[Start of Attachment]
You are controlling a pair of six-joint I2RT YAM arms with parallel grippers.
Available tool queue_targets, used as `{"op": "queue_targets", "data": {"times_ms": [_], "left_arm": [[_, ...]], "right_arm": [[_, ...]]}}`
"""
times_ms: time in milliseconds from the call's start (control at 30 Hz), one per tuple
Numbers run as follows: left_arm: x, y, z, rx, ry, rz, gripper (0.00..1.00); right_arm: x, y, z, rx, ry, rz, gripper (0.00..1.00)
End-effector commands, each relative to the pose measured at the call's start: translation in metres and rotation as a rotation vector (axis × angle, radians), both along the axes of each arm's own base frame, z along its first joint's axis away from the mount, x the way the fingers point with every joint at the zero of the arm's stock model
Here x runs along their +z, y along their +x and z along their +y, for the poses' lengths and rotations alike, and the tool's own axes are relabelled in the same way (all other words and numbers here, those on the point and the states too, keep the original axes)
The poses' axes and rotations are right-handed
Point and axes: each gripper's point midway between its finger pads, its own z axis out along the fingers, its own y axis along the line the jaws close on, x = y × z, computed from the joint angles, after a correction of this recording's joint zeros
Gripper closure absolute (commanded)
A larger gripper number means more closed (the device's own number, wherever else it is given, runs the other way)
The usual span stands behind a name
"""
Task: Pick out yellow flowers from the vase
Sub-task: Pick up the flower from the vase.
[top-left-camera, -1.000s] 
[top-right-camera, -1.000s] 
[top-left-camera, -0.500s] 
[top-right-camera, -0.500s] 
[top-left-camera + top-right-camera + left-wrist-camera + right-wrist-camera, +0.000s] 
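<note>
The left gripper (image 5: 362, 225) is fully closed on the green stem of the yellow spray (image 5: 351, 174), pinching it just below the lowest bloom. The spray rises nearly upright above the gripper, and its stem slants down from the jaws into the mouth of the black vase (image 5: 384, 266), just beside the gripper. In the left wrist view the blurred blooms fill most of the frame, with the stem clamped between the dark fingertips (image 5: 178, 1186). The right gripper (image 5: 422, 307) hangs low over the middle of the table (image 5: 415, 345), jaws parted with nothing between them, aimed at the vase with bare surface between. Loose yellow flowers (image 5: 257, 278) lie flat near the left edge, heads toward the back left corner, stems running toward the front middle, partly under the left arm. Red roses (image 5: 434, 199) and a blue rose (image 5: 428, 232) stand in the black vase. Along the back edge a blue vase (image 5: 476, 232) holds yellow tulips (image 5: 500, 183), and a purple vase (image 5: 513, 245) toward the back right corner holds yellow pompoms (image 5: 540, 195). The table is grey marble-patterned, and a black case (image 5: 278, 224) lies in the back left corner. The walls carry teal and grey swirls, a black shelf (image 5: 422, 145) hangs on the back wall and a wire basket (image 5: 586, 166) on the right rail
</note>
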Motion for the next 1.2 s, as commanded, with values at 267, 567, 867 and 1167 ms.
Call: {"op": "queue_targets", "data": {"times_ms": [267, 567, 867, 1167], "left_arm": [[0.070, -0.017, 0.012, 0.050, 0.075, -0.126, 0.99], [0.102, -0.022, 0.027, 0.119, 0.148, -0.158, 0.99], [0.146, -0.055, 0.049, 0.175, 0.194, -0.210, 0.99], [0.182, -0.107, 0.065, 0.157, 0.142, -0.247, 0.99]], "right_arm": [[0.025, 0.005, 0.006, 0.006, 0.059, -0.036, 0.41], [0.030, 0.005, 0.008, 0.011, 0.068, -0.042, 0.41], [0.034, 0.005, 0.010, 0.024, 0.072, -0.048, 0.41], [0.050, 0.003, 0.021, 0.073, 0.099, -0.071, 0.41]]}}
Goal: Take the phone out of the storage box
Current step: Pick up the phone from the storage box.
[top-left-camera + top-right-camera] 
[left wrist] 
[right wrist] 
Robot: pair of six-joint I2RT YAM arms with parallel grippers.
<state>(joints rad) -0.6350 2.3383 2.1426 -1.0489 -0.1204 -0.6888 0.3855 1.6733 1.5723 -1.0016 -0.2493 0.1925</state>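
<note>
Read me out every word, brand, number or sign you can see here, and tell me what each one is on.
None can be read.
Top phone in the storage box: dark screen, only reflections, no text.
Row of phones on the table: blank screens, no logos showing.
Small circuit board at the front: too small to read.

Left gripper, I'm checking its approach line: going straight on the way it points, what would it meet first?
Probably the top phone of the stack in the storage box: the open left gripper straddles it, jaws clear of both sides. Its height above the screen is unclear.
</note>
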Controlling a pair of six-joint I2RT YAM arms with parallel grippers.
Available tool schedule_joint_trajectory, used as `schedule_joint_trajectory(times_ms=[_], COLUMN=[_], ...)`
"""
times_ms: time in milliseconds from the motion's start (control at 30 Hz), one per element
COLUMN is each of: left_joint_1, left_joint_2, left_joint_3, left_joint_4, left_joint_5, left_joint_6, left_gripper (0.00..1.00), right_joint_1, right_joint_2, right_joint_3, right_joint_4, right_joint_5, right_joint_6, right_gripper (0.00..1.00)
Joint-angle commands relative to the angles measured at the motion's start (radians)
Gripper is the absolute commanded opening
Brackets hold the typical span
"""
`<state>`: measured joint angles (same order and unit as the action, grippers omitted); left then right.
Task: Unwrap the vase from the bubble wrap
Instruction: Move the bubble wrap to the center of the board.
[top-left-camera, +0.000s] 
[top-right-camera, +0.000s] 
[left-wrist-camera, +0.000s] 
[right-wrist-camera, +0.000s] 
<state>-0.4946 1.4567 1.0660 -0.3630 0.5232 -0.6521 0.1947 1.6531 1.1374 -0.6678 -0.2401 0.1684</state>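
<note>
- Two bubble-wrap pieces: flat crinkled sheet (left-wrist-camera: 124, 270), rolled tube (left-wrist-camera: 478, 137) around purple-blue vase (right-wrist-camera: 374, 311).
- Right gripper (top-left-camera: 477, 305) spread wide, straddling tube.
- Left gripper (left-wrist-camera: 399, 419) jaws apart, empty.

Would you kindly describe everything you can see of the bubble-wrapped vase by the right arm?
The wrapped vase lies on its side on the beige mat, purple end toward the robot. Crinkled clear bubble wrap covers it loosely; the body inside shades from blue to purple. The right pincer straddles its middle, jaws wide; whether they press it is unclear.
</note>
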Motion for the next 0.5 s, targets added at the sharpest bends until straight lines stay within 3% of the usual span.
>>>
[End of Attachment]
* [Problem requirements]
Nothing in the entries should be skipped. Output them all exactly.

* [Answer to this problem]
You are controlling a pair of six-joint I2RT YAM arms with parallel grippers.
Available tool queue_targets, used as `{"op": "queue_targets", "data": {"times_ms": [_], "left_arm": [[_, ...]], "right_arm": [[_, ...]]}}`
"""
times_ms: time in milliseconds from the call's start (control at 30 Hz), one per tuple
Numbers run as follows: left_arm: x, y, z, rx, ry, rz, gripper (0.00..1.00); right_arm: x, y, z, rx, ry, rz, gripper (0.00..1.00)
End-effector commands, each relative to the pose measured at the call's start: translation in metres and rotation as a rotation vector (axis × angle, radians), both along the axes of each arm's own base frame, z along its first joint's axis away from the mount, x the way the fingers point with every joint at the zero of the arm's stock model
Here x runs along their +z, y along their +x and z along their +y, for the poses' lengths and rotations alike, and the tool's own axes are relabelled in the same way (all other words and numbers here, those on the point and the states too, keep the original axes)
The poses' axes and rotations are right-handed
Point and axes: each gripper's point midway between its finger pads, its own z axis out along the fingers, its own y axis along the line the jaws close on, x = y × z, computed from the joint angles, after a correction of this recording's joint zeros
Gripper closure absolute (commanded)
A larger gripper number means more closed (the device's own number, wherever else it is given, runs the other way)
The usual span stands behind a name
"""
Task: Pick out yellow flowers from the vase
Sub-task: Pick up the flower from the vase.
[top-left-camera, -1.000s] 
[top-right-camera, -1.000s] 
[top-left-camera, -0.500s] 
[top-right-camera, -0.500s] 
[top-left-camera + top-right-camera + left-wrist-camera + right-wrist-camera, +0.000s] 
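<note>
The left gripper (image 5: 362, 225) is fully closed on the green stem of the yellow spray (image 5: 351, 174), pinching it just below the lowest bloom. The spray rises nearly upright above the gripper, and its stem slants down from the jaws into the mouth of the black vase (image 5: 384, 266), just beside the gripper. In the left wrist view the blurred blooms fill most of the frame, with the stem clamped between the dark fingertips (image 5: 178, 1186). The right gripper (image 5: 422, 307) hangs low over the middle of the table (image 5: 415, 345), jaws parted with nothing between them, aimed at the vase with bare surface between. Loose yellow flowers (image 5: 257, 278) lie flat near the left edge, heads toward the back left corner, stems running toward the front middle, partly under the left arm. Red roses (image 5: 434, 199) and a blue rose (image 5: 428, 232) stand in the black vase. Along the back edge a blue vase (image 5: 476, 232) holds yellow tulips (image 5: 500, 183), and a purple vase (image 5: 513, 245) toward the back right corner holds yellow pompoms (image 5: 540, 195). The table is grey marble-patterned, and a black case (image 5: 278, 224) lies in the back left corner. The walls carry teal and grey swirls, a black shelf (image 5: 422, 145) hangs on the back wall and a wire basket (image 5: 586, 166) on the right rail
</note>
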Motion for the next 1.2 s, as commanded, with values at 267, 567, 867 and 1167 ms.
Call: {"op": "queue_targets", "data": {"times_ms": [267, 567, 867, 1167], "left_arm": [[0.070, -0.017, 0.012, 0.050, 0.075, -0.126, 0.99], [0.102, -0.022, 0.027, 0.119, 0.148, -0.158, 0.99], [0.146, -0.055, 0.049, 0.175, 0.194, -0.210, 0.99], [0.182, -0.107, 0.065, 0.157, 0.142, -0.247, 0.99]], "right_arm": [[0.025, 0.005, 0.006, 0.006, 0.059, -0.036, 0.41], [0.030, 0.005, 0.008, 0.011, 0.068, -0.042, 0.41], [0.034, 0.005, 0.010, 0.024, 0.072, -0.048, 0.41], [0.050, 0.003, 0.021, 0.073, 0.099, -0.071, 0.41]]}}
Goal: Take the phone out of the storage box
Current step: Pick up the phone from the storage box.
[top-left-camera + top-right-camera] 
[left wrist] 
[right wrist] 
Robot: pair of six-joint I2RT YAM arms with parallel grippers.
<state>(joints rad) -0.6350 2.3383 2.1426 -1.0489 -0.1204 -0.6888 0.3855 1.6733 1.5723 -1.0016 -0.2493 0.1925</state>
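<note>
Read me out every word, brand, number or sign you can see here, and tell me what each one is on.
None can be read.
Top phone in the storage box: dark screen, only reflections, no text.
Row of phones on the table: blank screens, no logos showing.
Small circuit board at the front: too small to read.

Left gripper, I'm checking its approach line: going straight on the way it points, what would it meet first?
Probably the top phone of the stack in the storage box: the open left gripper straddles it, jaws clear of both sides. Its height above the screen is unclear.
</note>
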Controlling a pair of six-joint I2RT YAM arms with parallel grippers.
Available tool schedule_joint_trajectory, used as `schedule_joint_trajectory(times_ms=[_], COLUMN=[_], ...)`
"""
times_ms: time in milliseconds from the motion's start (control at 30 Hz), one per element
COLUMN is each of: left_joint_1, left_joint_2, left_joint_3, left_joint_4, left_joint_5, left_joint_6, left_gripper (0.00..1.00), right_joint_1, right_joint_2, right_joint_3, right_joint_4, right_joint_5, right_joint_6, right_gripper (0.00..1.00)
Joint-angle commands relative to the angles measured at the motion's start (radians)
Gripper is the absolute commanded opening
Brackets hold the typical span
"""
`<state>`: measured joint angles (same order and unit as the action, grippers omitted); left then right.
Task: Unwrap the vase from the bubble wrap
Instruction: Move the bubble wrap to the center of the board.
[top-left-camera, +0.000s] 
[top-right-camera, +0.000s] 
[left-wrist-camera, +0.000s] 
[right-wrist-camera, +0.000s] 
<state>-0.4946 1.4567 1.0660 -0.3630 0.5232 -0.6521 0.1947 1.6531 1.1374 -0.6678 -0.2401 0.1684</state>
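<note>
- Two bubble-wrap pieces: flat crinkled sheet (left-wrist-camera: 124, 270), rolled tube (left-wrist-camera: 478, 137) around purple-blue vase (right-wrist-camera: 374, 311).
- Right gripper (top-left-camera: 477, 305) spread wide, straddling tube.
- Left gripper (left-wrist-camera: 399, 419) jaws apart, empty.

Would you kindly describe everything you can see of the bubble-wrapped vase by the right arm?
The wrapped vase lies on its side on the beige mat, purple end toward the robot. Crinkled clear bubble wrap covers it loosely; the body inside shades from blue to purple. The right pincer straddles its middle, jaws wide; whether they press it is unclear.
</note>
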Motion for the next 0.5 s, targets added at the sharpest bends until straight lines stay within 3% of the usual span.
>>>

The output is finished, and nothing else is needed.